Beginning with the first line, copy out each line of the material until the line containing "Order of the" has been copied as well.

=-=-=

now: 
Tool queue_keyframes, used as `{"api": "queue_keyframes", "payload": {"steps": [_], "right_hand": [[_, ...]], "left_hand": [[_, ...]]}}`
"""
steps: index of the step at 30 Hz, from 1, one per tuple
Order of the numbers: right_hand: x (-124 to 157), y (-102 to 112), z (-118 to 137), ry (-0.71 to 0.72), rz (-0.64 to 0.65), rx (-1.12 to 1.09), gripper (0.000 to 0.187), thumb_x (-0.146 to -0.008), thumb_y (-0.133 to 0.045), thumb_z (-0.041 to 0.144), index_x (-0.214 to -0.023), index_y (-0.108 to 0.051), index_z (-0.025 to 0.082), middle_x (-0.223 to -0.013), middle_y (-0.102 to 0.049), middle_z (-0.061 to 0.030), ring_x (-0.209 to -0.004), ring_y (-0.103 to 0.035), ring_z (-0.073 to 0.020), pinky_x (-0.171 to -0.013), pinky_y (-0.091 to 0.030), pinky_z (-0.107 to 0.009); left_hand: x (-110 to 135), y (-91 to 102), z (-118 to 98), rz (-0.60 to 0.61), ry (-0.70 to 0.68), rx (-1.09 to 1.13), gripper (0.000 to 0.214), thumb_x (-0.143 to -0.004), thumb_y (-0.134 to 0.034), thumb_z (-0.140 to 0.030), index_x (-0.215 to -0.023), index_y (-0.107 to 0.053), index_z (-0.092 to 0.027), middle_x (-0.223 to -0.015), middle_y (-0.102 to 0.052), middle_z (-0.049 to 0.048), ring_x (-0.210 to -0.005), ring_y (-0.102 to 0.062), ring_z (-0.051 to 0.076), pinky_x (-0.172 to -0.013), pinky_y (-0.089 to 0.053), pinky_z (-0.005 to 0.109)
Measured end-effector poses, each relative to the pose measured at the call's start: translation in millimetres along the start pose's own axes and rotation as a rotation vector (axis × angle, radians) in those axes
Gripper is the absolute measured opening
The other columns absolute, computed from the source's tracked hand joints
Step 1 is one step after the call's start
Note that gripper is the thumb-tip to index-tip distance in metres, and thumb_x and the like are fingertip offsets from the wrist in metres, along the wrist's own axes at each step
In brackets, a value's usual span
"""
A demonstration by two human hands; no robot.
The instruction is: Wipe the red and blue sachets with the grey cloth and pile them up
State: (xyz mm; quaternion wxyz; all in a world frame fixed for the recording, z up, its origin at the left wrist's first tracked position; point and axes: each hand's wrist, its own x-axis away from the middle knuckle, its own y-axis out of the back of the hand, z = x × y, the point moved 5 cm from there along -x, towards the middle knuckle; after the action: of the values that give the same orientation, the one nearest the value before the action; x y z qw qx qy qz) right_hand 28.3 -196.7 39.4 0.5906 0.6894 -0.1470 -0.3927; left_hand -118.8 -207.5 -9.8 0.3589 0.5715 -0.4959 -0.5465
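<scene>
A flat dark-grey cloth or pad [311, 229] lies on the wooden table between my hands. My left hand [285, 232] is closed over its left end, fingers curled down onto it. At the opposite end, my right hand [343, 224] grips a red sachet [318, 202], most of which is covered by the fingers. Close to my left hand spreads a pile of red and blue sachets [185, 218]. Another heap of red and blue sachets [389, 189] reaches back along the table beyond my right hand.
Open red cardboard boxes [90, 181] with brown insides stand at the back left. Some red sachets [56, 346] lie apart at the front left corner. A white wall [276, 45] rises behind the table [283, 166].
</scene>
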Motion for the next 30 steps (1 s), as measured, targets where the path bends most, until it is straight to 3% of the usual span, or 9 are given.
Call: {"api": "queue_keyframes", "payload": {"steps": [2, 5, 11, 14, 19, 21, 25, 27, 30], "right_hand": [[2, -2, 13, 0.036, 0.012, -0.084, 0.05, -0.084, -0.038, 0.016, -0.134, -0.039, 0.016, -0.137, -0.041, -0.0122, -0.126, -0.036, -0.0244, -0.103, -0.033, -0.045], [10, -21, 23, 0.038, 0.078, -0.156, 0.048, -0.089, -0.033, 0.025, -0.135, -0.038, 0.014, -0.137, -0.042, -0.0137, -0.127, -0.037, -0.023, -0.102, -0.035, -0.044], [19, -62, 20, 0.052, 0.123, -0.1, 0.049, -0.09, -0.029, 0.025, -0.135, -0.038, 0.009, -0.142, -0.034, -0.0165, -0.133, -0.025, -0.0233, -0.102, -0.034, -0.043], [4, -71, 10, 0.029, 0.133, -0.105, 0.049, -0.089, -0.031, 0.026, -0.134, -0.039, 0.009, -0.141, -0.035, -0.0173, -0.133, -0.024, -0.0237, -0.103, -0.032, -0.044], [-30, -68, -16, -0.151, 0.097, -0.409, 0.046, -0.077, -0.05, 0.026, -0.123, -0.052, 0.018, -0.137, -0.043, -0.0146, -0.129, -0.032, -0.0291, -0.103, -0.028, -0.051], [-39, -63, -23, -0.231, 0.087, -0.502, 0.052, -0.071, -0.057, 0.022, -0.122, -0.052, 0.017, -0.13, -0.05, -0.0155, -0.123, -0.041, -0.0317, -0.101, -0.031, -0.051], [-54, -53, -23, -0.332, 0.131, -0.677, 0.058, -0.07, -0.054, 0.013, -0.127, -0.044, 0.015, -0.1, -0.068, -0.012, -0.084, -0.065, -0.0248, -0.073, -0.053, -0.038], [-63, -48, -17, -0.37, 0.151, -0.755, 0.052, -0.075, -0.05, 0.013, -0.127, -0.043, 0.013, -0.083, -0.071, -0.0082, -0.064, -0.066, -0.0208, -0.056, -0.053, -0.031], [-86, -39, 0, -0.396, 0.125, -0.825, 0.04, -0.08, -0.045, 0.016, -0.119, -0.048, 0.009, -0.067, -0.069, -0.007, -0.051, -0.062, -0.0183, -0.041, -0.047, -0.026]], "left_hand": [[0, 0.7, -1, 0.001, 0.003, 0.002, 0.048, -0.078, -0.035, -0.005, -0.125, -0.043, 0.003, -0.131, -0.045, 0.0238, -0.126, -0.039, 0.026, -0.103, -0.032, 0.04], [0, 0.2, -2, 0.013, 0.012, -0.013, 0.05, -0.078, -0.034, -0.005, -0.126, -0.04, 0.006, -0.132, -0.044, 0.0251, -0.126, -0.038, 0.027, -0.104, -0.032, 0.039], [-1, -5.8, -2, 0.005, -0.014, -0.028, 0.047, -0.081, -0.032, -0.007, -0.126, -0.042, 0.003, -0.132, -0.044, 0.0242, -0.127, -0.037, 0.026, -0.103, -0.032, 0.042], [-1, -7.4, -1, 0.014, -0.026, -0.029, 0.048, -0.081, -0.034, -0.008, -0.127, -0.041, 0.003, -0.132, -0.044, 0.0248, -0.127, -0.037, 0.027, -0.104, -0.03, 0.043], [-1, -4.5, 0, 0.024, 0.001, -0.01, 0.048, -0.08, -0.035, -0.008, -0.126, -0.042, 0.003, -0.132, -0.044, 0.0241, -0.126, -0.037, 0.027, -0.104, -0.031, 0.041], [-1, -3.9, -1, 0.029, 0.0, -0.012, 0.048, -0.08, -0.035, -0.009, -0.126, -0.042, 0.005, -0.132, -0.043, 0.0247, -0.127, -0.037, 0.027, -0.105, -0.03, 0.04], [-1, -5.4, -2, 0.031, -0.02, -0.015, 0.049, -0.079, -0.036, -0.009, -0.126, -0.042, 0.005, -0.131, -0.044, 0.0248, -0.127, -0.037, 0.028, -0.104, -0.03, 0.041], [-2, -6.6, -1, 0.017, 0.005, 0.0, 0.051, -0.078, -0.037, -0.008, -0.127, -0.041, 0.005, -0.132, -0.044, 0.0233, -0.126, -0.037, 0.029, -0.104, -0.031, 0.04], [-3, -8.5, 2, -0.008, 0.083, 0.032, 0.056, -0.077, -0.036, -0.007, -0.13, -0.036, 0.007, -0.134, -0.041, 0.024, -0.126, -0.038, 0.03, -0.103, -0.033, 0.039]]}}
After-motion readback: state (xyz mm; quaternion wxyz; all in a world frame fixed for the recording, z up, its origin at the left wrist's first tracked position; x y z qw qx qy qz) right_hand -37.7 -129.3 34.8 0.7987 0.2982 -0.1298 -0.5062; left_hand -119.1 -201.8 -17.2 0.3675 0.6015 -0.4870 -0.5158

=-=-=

ANSWER BELOW.
now: 
Tool queue_keyframes, used as `{"api": "queue_keyframes", "payload": {"steps": [_], "right_hand": [[_, ...]], "left_hand": [[_, ...]]}}`
"""
steps: index of the step at 30 Hz, from 1, one per tuple
Order of the numbers: right_hand: x (-124 to 157), y (-102 to 112), z (-118 to 137), ry (-0.71 to 0.72), rz (-0.64 to 0.65), rx (-1.12 to 1.09), gripper (0.000 to 0.187), thumb_x (-0.146 to -0.008), thumb_y (-0.133 to 0.045), thumb_z (-0.041 to 0.144), index_x (-0.214 to -0.023), index_y (-0.108 to 0.051), index_z (-0.025 to 0.082), middle_x (-0.223 to -0.013), middle_y (-0.102 to 0.049), middle_z (-0.061 to 0.030), ring_x (-0.209 to -0.004), ring_y (-0.103 to 0.035), ring_z (-0.073 to 0.020), pinky_x (-0.171 to -0.013), pinky_y (-0.091 to 0.030), pinky_z (-0.107 to 0.009); left_hand: x (-110 to 135), y (-91 to 102), z (-118 to 98), rz (-0.60 to 0.61), ry (-0.70 to 0.68), rx (-1.09 to 1.13), gripper (0.000 to 0.214), thumb_x (-0.143 to -0.004), thumb_y (-0.134 to 0.034), thumb_z (-0.140 to 0.030), index_x (-0.215 to -0.023), index_y (-0.107 to 0.053), index_z (-0.092 to 0.027), middle_x (-0.223 to -0.015), middle_y (-0.102 to 0.052), middle_z (-0.049 to 0.048), ring_x (-0.210 to -0.005), ring_y (-0.102 to 0.062), ring_z (-0.051 to 0.076), pinky_x (-0.172 to -0.013), pinky_y (-0.089 to 0.053), pinky_z (-0.005 to 0.109)

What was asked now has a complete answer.